Have they authorized, in the interest of NATIONAL SECURITY, the raiding and search of the O'Neil residence to get back the documents?
Has O'Neil been questioned by the appropriate government agency like Justice Dept. or the FBI?
Why hasn't he been arrested?
I guess it's part of the "new tone in Washington." Government officials are allowed to skate while those in the private sector take all the blame for what's wrong with the world.
I'll throw my hat in with R_on_the_L_Coast. Government documents do not generate themselves, nor do they classify themselves. Source, content, method, and conclusions all impact on classification of information. The (former) Sec Treasury was an "original classifying authority". Whether a doc was classified or not, it was his responsibility to recognize documents which required classification, and so declare. Sec. O'Neill's inability to recognize 140 documents as requiring classification reflects directly on his exceptionally poor judgment and credibility.
Impossible. I recently was advised that an Air Force Manual that we had on our network had classified info in it. We were ordered to secure the file and go through the procedures to "cleanse" the system. I WAS NOT responsible for the document. Nor were the over 1000 people who had an copy of it. Those that created the document and labeled it FOUO were. As a former squadron security manager and safe custodian, I can tell you that it nearly always works that way.

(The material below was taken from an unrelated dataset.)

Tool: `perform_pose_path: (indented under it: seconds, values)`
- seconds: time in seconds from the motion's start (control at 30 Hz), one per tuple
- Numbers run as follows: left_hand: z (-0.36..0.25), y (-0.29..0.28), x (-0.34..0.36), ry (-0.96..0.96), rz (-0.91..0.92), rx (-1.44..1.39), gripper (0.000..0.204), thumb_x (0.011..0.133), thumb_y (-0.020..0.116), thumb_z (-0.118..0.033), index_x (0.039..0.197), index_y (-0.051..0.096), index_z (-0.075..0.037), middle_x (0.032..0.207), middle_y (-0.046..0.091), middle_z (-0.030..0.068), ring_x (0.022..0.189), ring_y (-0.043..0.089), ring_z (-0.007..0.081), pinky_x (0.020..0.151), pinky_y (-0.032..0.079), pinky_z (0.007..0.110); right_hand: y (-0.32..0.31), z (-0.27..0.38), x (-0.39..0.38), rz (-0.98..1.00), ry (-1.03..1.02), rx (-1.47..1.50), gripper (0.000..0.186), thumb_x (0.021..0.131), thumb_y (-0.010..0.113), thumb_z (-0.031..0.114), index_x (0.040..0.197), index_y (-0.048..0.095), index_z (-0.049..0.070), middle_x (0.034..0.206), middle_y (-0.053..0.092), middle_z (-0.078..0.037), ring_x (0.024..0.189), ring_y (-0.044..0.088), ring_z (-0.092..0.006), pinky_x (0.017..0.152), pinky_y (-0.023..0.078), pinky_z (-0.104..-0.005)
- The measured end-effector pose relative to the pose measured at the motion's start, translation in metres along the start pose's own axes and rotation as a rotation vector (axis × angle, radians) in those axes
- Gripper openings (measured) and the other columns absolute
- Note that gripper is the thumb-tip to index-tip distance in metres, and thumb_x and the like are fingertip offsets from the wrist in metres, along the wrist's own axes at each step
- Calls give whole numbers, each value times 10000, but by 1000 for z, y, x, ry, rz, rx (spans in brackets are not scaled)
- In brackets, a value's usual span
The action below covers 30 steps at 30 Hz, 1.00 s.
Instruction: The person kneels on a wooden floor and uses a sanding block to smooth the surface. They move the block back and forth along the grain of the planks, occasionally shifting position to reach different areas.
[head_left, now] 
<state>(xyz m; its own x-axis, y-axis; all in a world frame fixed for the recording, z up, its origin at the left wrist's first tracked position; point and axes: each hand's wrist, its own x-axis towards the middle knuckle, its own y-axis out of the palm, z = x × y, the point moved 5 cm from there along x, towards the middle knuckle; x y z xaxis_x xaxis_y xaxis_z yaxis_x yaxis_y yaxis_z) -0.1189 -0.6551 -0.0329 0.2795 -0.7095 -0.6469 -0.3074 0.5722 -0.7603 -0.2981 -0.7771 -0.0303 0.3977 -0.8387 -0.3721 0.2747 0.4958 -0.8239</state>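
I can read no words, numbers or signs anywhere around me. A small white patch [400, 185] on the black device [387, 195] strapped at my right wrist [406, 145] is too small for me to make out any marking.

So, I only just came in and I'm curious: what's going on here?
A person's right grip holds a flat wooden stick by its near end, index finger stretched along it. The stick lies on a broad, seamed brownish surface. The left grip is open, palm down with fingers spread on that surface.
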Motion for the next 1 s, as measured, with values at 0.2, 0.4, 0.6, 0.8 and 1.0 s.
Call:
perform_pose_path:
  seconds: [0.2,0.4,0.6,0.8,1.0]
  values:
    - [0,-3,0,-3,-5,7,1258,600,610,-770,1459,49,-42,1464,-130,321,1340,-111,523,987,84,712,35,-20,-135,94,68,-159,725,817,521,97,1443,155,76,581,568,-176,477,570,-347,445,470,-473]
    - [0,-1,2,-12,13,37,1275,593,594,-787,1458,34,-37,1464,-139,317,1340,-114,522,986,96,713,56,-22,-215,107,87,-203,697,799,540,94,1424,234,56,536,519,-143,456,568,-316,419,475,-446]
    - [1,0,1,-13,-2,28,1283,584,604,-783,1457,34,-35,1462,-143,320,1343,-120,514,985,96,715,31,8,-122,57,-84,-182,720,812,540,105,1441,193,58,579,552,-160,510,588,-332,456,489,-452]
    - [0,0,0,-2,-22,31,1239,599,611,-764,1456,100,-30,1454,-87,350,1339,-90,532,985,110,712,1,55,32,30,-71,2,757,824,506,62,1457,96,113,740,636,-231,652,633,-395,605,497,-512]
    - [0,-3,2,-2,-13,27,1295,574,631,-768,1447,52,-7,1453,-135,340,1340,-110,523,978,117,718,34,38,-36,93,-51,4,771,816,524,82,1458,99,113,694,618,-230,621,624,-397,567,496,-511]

We may be in agreement. I think I weigh much more responsibility on a man who once held the office of Sec Treasury however. Numerous other supporting issues aside, O'Neill was the "Originating Authority", responsible for classification and declassification of all information within his Department. In particular his "working papers", the improperly classified documents in question related to O'Neill's administration; white papers, memos, "working papers", etc. He was either the originator, or original addressee of most. For whatever reason; carelessness, stupidity, incompetence, or selfservice, O'Neill's failure to recognize classified information within his own papers demonstrates an absolute failure in judgement as Secretary of the Treasury.

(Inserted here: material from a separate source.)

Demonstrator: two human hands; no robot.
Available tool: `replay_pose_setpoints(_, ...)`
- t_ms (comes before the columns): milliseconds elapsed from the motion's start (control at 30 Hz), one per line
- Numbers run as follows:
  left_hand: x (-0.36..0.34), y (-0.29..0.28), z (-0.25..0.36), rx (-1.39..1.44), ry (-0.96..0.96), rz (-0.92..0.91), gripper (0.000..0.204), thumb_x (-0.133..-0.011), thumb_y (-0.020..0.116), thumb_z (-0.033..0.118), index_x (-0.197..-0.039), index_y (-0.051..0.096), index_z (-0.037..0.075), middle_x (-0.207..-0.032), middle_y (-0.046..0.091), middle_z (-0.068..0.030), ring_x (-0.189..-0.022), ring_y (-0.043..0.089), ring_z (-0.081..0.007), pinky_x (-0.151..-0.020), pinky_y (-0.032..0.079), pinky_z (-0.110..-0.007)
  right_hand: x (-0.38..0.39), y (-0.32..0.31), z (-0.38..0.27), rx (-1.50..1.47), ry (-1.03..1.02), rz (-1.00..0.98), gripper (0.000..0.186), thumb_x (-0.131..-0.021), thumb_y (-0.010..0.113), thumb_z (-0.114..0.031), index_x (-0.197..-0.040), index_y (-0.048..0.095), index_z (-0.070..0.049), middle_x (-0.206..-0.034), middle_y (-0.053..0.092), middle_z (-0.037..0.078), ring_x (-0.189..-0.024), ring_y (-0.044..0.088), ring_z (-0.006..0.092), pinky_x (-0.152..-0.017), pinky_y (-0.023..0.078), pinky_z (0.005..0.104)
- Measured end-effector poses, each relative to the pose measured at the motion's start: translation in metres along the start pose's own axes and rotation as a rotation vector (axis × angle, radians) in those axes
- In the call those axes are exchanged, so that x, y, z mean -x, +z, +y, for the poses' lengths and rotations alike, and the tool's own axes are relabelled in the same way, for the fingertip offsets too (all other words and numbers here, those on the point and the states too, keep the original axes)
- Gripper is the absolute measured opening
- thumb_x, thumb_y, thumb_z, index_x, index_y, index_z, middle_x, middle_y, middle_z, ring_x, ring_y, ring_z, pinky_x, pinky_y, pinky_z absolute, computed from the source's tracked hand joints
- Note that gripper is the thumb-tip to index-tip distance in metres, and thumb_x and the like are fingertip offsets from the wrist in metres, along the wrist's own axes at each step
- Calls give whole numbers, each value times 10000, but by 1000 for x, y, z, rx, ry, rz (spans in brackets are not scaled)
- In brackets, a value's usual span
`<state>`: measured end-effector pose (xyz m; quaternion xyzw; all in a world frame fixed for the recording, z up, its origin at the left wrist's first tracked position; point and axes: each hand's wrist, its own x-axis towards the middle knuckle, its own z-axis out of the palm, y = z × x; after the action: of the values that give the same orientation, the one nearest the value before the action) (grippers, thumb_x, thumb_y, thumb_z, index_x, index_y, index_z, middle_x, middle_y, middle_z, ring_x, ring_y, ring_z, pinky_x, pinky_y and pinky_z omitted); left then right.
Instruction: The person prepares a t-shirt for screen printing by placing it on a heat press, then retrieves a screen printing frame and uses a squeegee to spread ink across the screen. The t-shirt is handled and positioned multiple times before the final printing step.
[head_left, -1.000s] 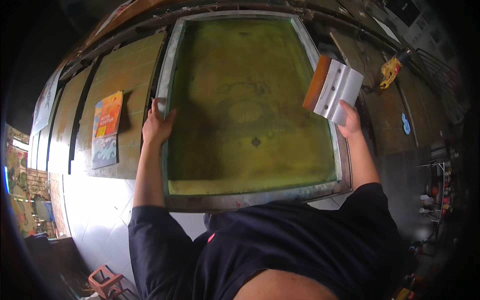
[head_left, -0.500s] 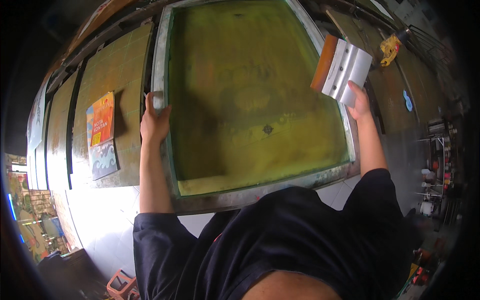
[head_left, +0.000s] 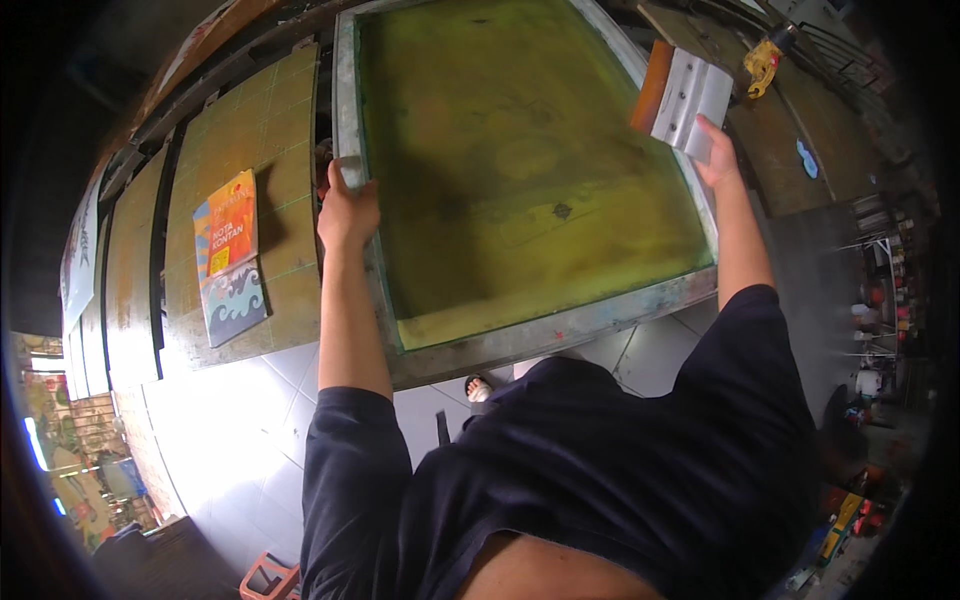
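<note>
In front of me lies a large silk-screen printing screen, its mesh (head_left: 500, 230) yellow-green and its frame (head_left: 560, 328) grey metal. Faint dark stencil marks show on the mesh. My left hand (head_left: 348, 212) is closed around the frame's left side rail, thumb on the inner edge. My right hand (head_left: 718, 155) grips a squeegee (head_left: 690, 100) by its silver metal holder. The squeegee's orange-brown blade points left, tilted in the air over the frame's right rail. Whether my right hand also touches the rail cannot be made out.
Printing boards (head_left: 240, 110) with green grid lines stand left, one bearing an orange and blue receipt book (head_left: 232, 240). On the right-hand boards are a yellow tool (head_left: 765, 70) and a small blue piece (head_left: 807, 158). A foot (head_left: 478, 387) shows below the frame; an orange stool (head_left: 270, 578) sits lower left.
The view has shifted, and a foot now shows under the frame's near edge. Both hands keep their grips. The squeegee sits higher in the picture than before.
</note>
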<state>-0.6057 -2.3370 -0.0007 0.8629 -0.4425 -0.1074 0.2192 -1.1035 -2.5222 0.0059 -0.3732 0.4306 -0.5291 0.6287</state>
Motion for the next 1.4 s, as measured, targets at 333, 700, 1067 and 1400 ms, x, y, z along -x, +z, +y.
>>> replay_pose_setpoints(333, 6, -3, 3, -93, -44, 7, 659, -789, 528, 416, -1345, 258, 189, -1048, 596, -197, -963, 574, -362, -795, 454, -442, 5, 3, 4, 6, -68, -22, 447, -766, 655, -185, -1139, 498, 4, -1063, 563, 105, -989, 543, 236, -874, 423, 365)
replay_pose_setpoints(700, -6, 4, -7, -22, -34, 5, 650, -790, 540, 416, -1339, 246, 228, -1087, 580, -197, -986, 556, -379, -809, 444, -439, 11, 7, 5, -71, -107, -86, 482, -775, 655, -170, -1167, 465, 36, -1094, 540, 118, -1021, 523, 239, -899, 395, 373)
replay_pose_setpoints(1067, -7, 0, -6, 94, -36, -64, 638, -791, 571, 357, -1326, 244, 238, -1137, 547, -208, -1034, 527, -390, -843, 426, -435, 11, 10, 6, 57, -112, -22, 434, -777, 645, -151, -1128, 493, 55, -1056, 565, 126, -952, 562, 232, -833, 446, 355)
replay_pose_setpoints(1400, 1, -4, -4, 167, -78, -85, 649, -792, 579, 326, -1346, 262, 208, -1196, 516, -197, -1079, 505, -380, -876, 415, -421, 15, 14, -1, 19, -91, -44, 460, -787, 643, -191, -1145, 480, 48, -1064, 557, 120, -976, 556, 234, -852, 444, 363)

I'll put it this way. If upon my USAF retirement my former administrative personnel gave me a CD of all the documents I had a hand in creating during my time as a constitutionally appointed Officer of the US government, I'd shred it right in front of him and a few other witnesses. That said, executive officers are provided extraordinary privilege to documents related to their administration. Presidential libraries contain untold classified documents. However, those documents are (hopefully) not handled in a flippant manner. They are subject to review and redaction prior to public release. In other words:
Do you really think O'Neill reviewed 19,000 documents before he handed them over to the writer?

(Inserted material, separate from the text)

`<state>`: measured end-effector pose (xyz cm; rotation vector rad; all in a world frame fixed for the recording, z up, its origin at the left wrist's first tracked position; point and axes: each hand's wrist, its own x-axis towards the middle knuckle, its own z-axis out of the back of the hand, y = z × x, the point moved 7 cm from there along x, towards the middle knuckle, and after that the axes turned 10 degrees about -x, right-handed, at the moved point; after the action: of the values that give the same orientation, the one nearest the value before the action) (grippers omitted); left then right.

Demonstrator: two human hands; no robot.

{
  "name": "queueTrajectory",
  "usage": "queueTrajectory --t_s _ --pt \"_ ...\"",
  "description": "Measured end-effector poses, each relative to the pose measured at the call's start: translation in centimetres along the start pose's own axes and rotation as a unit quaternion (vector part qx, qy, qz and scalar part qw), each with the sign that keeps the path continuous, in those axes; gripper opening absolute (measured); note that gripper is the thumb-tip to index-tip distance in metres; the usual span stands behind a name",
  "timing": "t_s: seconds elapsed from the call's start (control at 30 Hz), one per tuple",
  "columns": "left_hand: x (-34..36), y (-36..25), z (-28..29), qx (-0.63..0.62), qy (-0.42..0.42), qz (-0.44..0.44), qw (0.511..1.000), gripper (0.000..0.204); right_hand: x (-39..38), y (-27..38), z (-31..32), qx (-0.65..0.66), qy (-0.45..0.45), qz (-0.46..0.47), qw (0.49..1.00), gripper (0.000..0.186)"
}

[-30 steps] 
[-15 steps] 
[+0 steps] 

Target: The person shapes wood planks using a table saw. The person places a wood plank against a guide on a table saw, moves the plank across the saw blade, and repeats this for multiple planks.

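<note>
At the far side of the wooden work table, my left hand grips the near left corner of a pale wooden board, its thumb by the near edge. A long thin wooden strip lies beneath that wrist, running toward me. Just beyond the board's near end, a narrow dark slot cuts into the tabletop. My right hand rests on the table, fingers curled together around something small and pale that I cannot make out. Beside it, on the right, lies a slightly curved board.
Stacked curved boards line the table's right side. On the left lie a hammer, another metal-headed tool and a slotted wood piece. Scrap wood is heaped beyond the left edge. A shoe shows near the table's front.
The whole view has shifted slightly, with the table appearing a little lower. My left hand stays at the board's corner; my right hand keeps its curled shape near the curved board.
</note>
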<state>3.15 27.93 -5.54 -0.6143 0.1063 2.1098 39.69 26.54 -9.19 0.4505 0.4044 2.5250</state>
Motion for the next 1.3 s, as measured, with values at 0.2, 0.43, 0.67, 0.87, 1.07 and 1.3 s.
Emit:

Apparently not. But he could have paid an authorized individual to do it. Historically, that is how other's have handled their papers.
Do you really think he should have?
Treasury launched an investigation into the documents in January after CBSs 60 Minutes showed a document marked secret during an interview in which ONeill promoted the new book...
The two above sentences from the article contradict each other. The first sentence says that the 140 documents were not marked classified. The second sentence says that at least one document *was* marked secret.
Or, is the Treasury inspector general and AP playing misleading word games.